BEGIN SUPPLIED DATA

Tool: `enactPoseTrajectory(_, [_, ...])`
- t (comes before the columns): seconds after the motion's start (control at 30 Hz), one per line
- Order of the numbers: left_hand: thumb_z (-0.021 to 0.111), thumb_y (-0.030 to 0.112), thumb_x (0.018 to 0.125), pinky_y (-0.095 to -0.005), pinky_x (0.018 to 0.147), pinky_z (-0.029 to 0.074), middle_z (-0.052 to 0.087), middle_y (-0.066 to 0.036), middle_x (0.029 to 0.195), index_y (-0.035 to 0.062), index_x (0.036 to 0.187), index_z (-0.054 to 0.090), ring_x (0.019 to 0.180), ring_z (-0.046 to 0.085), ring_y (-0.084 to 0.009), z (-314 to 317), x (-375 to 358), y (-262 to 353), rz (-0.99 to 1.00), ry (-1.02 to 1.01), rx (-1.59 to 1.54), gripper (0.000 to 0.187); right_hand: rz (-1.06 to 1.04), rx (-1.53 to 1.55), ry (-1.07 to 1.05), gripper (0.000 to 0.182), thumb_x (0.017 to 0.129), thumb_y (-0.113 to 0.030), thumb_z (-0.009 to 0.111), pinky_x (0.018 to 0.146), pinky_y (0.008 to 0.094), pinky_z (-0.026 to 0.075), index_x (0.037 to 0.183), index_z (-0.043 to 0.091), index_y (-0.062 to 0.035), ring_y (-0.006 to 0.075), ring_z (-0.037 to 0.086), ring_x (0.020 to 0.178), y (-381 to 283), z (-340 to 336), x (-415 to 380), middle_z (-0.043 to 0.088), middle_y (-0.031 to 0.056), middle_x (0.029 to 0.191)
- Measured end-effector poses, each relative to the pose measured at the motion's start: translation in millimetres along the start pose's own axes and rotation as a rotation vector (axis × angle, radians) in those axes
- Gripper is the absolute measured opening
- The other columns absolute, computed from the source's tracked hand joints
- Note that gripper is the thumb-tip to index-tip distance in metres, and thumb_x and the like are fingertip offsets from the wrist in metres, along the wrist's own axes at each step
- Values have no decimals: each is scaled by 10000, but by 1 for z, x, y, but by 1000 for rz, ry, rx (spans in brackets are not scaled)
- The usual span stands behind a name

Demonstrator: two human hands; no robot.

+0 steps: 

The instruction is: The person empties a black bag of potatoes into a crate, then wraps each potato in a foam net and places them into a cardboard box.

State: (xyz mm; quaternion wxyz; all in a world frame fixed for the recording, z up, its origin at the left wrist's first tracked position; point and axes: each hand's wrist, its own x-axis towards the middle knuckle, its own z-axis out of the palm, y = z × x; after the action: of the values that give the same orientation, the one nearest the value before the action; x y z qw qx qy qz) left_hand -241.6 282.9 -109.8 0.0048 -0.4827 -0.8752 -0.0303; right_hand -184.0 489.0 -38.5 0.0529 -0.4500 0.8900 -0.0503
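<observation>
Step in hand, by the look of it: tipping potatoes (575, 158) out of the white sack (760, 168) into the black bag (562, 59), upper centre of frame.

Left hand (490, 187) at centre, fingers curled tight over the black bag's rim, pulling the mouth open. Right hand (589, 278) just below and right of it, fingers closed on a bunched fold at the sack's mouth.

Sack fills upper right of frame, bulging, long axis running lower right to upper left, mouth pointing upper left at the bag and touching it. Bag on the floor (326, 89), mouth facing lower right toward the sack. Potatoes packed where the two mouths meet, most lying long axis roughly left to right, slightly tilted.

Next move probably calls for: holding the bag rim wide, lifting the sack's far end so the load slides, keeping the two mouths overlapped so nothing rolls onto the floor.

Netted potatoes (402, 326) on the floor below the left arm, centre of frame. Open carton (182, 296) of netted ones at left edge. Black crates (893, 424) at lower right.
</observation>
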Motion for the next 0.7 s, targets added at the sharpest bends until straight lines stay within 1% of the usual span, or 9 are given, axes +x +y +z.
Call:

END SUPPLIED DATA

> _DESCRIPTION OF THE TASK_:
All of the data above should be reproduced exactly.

> _RESULT BELOW_:
Tool: `enactPoseTrajectory(_, [_, ...])`
- t (comes before the columns): seconds after the motion's start (control at 30 Hz), one per line
- Order of the numbers: left_hand: thumb_z (-0.021 to 0.111), thumb_y (-0.030 to 0.112), thumb_x (0.018 to 0.125), pinky_y (-0.095 to -0.005), pinky_x (0.018 to 0.147), pinky_z (-0.029 to 0.074), middle_z (-0.052 to 0.087), middle_y (-0.066 to 0.036), middle_x (0.029 to 0.195), index_y (-0.035 to 0.062), index_x (0.036 to 0.187), index_z (-0.054 to 0.090), ring_x (0.019 to 0.180), ring_z (-0.046 to 0.085), ring_y (-0.084 to 0.009), z (-314 to 317), x (-375 to 358), y (-262 to 353), rz (-0.99 to 1.00), ry (-1.02 to 1.01), rx (-1.59 to 1.54), gripper (0.000 to 0.187); right_hand: rz (-1.06 to 1.04), rx (-1.53 to 1.55), ry (-1.07 to 1.05), gripper (0.000 to 0.182), thumb_x (0.017 to 0.129), thumb_y (-0.113 to 0.030), thumb_z (-0.009 to 0.111), pinky_x (0.018 to 0.146), pinky_y (0.008 to 0.094), pinky_z (-0.026 to 0.075), index_x (0.037 to 0.183), index_z (-0.043 to 0.091), index_y (-0.062 to 0.035), ring_y (-0.006 to 0.075), ring_z (-0.037 to 0.086), ring_x (0.020 to 0.178), y (-381 to 283), z (-340 to 336), x (-415 to 380), middle_z (-0.043 to 0.088), middle_y (-0.031 to 0.056), middle_x (0.029 to 0.191)
- Measured end-effector poses, each relative to the pose measured at the motion's start: translation in millimetres along the start pose's own axes and rotation as a rotation vector (axis × angle, radians) in those axes
- Gripper is the absolute measured opening
- The other columns absolute, computed from the source's tracked hand joints
- Note that gripper is the thumb-tip to index-tip distance in metres, and thumb_x and the like are fingertip offsets from the wrist in metres, along the wrist's own axes at each step
- Values have no decimals: each is scaled by 10000, but by 1 for z, x, y, but by 1000 for rz, ry, rx (spans in brackets are not scaled)
- The usual span stands behind a name

Demonstrator: two human hands; no robot.

+0 steps: 

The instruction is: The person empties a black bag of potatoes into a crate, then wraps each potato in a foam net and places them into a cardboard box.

State: (xyz mm; quaternion wxyz; all in a world frame fixed for the recording, z up, its origin at the left wrist's first tracked position; point and axes: each hand's wrist, its own x-axis towards the middle knuckle, its own z-axis out of the palm, y = z × x; after the action: of the values that give the same orientation, the one nearest the value before the action; x y z qw qx qy qz) left_hand -241.6 282.9 -109.8 0.0048 -0.4827 -0.8752 -0.0303; right_hand -184.0 489.0 -38.5 0.0529 -0.4500 0.8900 -0.0503
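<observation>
Step in hand, by the look of it: tipping potatoes (575, 158) out of the white sack (760, 168) into the black bag (562, 59), upper centre of frame.

Left hand (490, 187) at centre, fingers curled tight over the black bag's rim, pulling the mouth open. Right hand (589, 278) just below and right of it, fingers closed on a bunched fold at the sack's mouth.

Sack fills upper right of frame, bulging, long axis running lower right to upper left, mouth pointing upper left at the bag and touching it. Bag on the floor (326, 89), mouth facing lower right toward the sack. Potatoes packed where the two mouths meet, most lying long axis roughly left to right, slightly tilted.

Next move probably calls for: holding the bag rim wide, lifting the sack's far end so the load slides, keeping the two mouths overlapped so nothing rolls onto the floor.

Netted potatoes (402, 326) on the floor below the left arm, centre of frame. Open carton (182, 296) of netted ones at left edge. Black crates (893, 424) at lower right.
</observation>
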Motion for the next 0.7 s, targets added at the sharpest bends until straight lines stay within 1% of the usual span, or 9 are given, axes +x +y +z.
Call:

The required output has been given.